Self-Organization Leads to Supraoptimal Performance in Public Transportation Systems

  • Carlos Gershenson
PLOS
x

Abstract

The performance of public transportation systems affects a large part of the population. Current theory assumes that passengers are served optimally when vehicles arrive at stations with regular intervals. In this paper, it is shown that self-organization can improve the performance of public transportation systems beyond the theoretical optimum by responding adaptively to local conditions. This is possible because of a “slower-is-faster” effect, where passengers wait more time at stations but total travel times are reduced. The proposed self-organizing method uses “antipheromones” to regulate headways, which are inspired by the stigmergy (communication via environment) of some ant colonies.

Introduction

Public transportation systems play an essential role in urban mobility.
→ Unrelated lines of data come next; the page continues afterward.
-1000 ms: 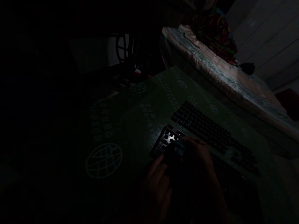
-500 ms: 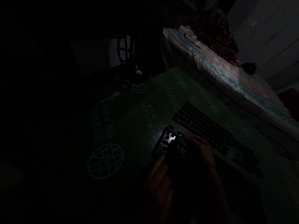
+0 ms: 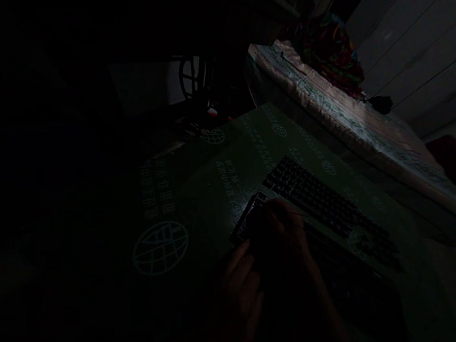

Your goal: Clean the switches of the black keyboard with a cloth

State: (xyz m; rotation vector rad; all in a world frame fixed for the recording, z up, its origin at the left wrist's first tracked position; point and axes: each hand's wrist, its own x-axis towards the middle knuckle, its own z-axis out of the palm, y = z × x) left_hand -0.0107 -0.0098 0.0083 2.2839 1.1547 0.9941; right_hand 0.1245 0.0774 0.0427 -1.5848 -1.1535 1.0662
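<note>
The keyboard [image 3: 354,276] is a long dark body lying on the green mat, its lit left end showing a bare key plate. My left hand [image 3: 243,282] is at its near left corner, forefinger on the edge and the other fingers bent. Over the left part of the keyboard, my right hand [image 3: 287,230] is closed, fingers pointing down; thin wire-like lines stick out beside it. What it grips is hidden in the dark. Beyond the keyboard, black keycaps [image 3: 320,192] lie in rows on the mat.
The green mat [image 3: 205,190] bears pale globe prints and lettering. Behind it stands a bed [image 3: 341,112] with a patterned sheet and a red flowered cloth [image 3: 334,51]. A dark table with a spoked wheel [image 3: 191,76] is at the back left. Most of the left side is too dark to read.
My right hand has shifted left and slightly down over the keyboard, covering the bright patch of key plate. The bluish thing seen in it before is now hidden. My left hand stays put.
</note>
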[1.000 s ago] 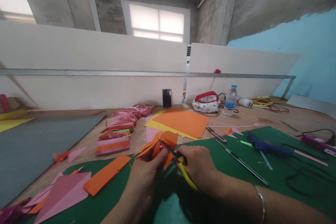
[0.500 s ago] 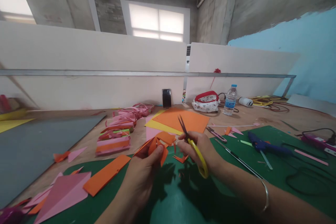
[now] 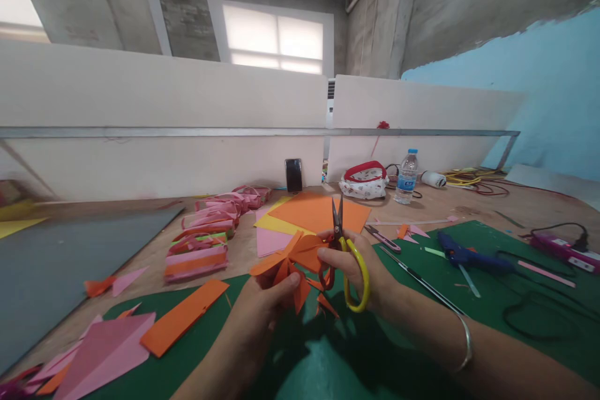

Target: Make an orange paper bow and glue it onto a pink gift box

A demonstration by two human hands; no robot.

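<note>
Head view: the yellow-handled metal scissors [image 3: 344,256] now point straight up, less tilted than before, with the right hand [image 3: 360,269] grip closed around the handles. The left hand [image 3: 269,297] grip pinches the folded orange paper shape [image 3: 295,259] above the green cutting mat [image 3: 422,325]. A blue glue gun [image 3: 462,256] and a flat orange paper sheet [image 3: 319,212] lie near on the desk.

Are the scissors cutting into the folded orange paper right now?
No, the right hand holds the scissors with blades pointing up, clear of the folded orange paper pinched in the left hand.
</note>
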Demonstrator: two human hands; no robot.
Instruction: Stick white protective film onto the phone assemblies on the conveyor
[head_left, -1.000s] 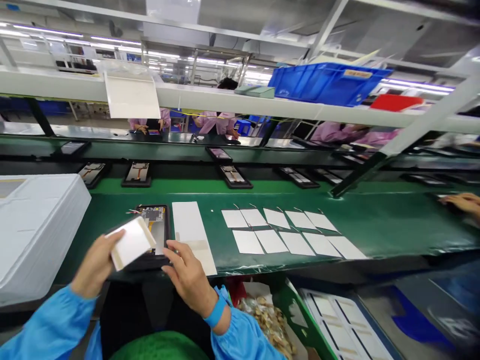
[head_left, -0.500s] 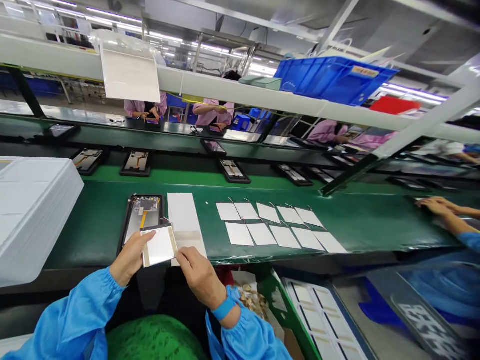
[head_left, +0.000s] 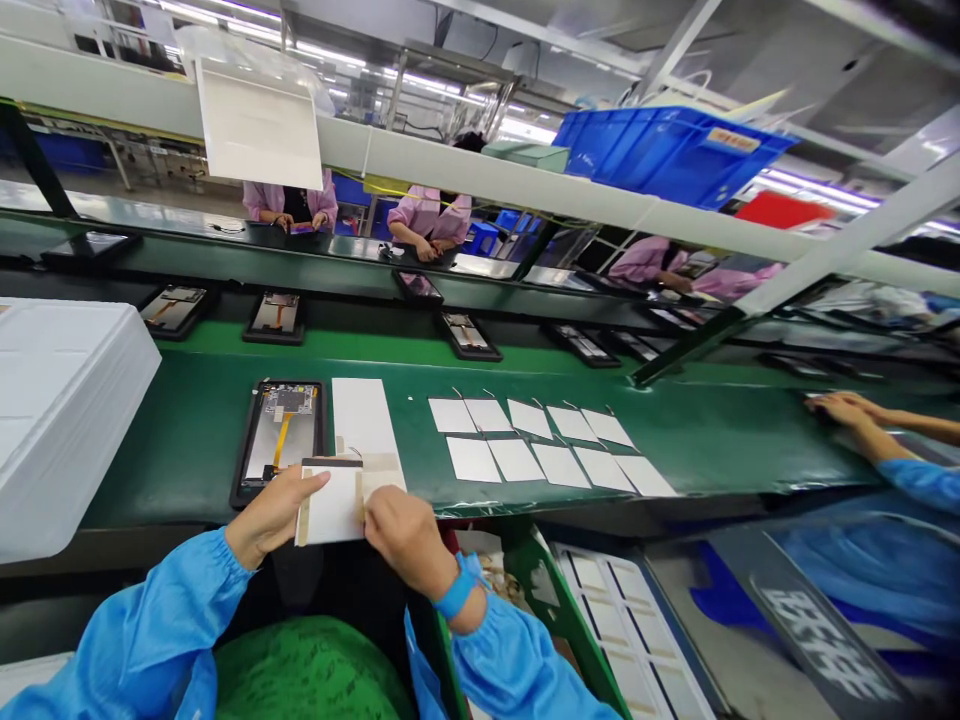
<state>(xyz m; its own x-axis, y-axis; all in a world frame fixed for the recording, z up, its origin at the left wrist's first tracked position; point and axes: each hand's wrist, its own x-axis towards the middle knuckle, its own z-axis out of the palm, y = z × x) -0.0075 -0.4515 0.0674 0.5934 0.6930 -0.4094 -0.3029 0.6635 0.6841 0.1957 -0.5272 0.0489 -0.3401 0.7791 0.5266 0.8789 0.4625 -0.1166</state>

There are more than a hundred million daily users in the 100 busiest metro systems in the world [1]. Considering that more than half of the world's population lives in cities [2], a relevant percentage of citizens is affected by the performance of buses, trams, trains, metros, and other public transportation systems.

Theory indicates that passengers arriving at stations randomly will be optimally served if the headways–the time intervals between vehicles–are equal [3] (See Fig. 1). However, if no restrictions are applied, the configuration of equal headways is always unstable [4]. Different approaches have been used to promote the stability of equal headways [5].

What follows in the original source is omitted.